Der alte Eckmaurer: Der alte Seehauser Ferdl hat's allaweil g'sagt. Hörts mir auf, hat a g'sagt, mit enkern G'schroa nach der neuen Weltordnung! I will de alte, wo 's blau macha lustig is und wo mi a jede Viertelstund freut, um de i an Balier b'scheiß... Jetzt hamm ma d' Freiheit...
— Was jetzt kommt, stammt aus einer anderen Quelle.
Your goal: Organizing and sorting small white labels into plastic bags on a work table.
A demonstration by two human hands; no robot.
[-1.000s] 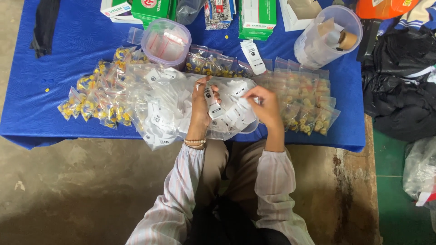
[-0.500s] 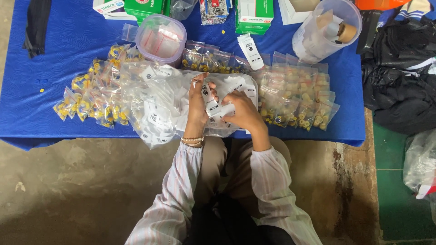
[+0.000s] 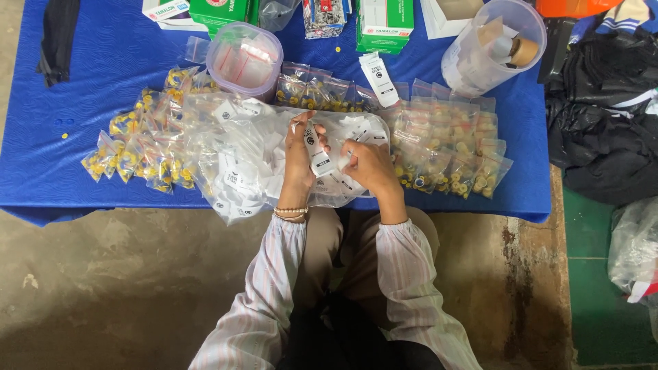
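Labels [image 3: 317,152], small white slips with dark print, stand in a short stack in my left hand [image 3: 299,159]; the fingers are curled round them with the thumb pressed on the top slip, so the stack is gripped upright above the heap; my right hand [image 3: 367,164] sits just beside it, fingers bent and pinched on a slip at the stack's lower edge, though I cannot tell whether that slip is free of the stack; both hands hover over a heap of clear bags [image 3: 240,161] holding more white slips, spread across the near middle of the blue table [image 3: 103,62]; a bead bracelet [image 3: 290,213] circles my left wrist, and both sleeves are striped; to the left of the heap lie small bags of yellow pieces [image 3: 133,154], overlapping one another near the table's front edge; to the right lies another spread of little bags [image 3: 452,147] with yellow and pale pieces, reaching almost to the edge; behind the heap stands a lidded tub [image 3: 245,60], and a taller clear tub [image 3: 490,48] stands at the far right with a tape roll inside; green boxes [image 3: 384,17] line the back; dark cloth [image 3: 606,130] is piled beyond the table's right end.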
Schorschi: Und de achtstündige...

Beni: Und an Plempi...

Xari: Und koan Leberkas...

Der Volksredner:
O Fluch der Menschheit, daß es nichts Vollkommnes,
Daß es kein wahres Glück gibt auf der Welt.
O elend Schicksal aller Erdgebornen!
Bedenk ich's recht, so war umsonst der Kampf,
Der heiß und lang geführte um die Freiheit...
Wir feiern unsern Sieg mit diesem Bier,
Das keiner unsrer Väter je getrunken...
Sind wir nicht tiefer noch als sie gesunken?

Der alte Eckmaurer, Xari, Schorschi, Beni unisono: Himmi... Herrgott... Bluat... Himmi... Herrgott

Der kleine Pepi: I mecht an Lebadas

Der Vorhang fällt über der trauernden Gruppe.